Figure 12-8 Generation of the T wave during repolarization of the ventricles, showing also vectorial analysis of the first stage of repolarization. The total time from the beginning of the T wave to its end is approximately 0.15 second.
The changes in the electrocardiograms of the three standard limb leads during repolarization are noted under each of the ventricles, depicting the progressive stages of repolarization. Thus, over about 0.15 second, the period of time required for the whole process to take place, the T wave of the electrocardiogram is generated.

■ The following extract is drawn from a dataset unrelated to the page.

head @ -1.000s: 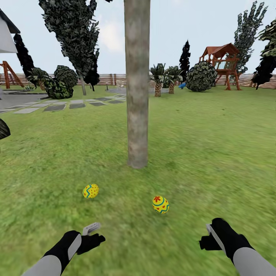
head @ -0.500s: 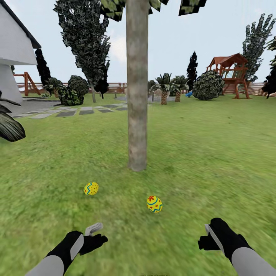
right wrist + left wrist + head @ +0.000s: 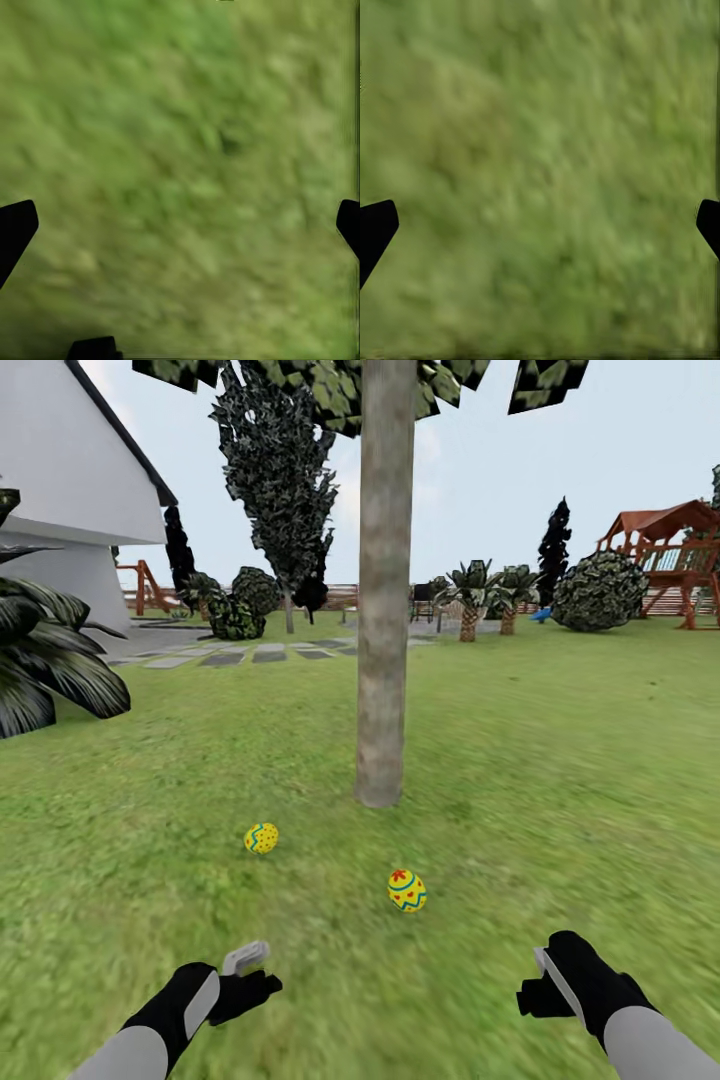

Depolarization of the Atria—the P Wave
Depolarization of the atria begins in the sinus node and spreads in all directions over the atria. Therefore, the point of original electronegativity in the atria is about at the point of entry of the superior vena cava where the sinus node lies, and the direction of initial depolarization is denoted by the black vector in Figure 12-9. Furthermore, the vector remains generally in this direction throughout the process of normal atrial depolarization. Because this direction is generally in the positive directions of the axes of the three standard bipolar limb leads I, II, and III, the electrocardiograms recorded from the atria during depolarization are also usually positive in all three of these leads, as shown in Figure 12-9. This record of atrial depolarization is known as the atrial P wave.
Figure 12-9 Depolarization of the atria and generation of the P wave, showing the maximum vector through the atria and the resultant vectors in the three standard leads. At the right are the atrial P and T waves. SA, sinoatrial node.
Repolarization of the Atria—the Atrial T Wave
Spread of depolarization through the atrial muscle is much slower than in the ventricles because the atria have no Purkinje system for fast conduction of the depolarization signal. Therefore, the musculature around the sinus node becomes depolarized a long time before the musculature in distal parts of the atria. Because of this, the area in the atria that also becomes repolarized first is the sinus nodal region, the area that had originally become depolarized first. Thus, when repolarization begins, the region around the sinus node becomes positive with respect to the rest of the atria. Therefore, the atrial repolarization vector is backward to the vector of depolarization. (Note that this is opposite to the effect that occurs in the ventricles.) Therefore, as shown to the right in Figure 12-9, the so-called atrial T wave follows about 0.15 second after the atrial P wave, but this T wave is on the opposite side of the zero reference line from the P wave; that is, it is normally negative rather than positive in the three standard bipolar limb leads.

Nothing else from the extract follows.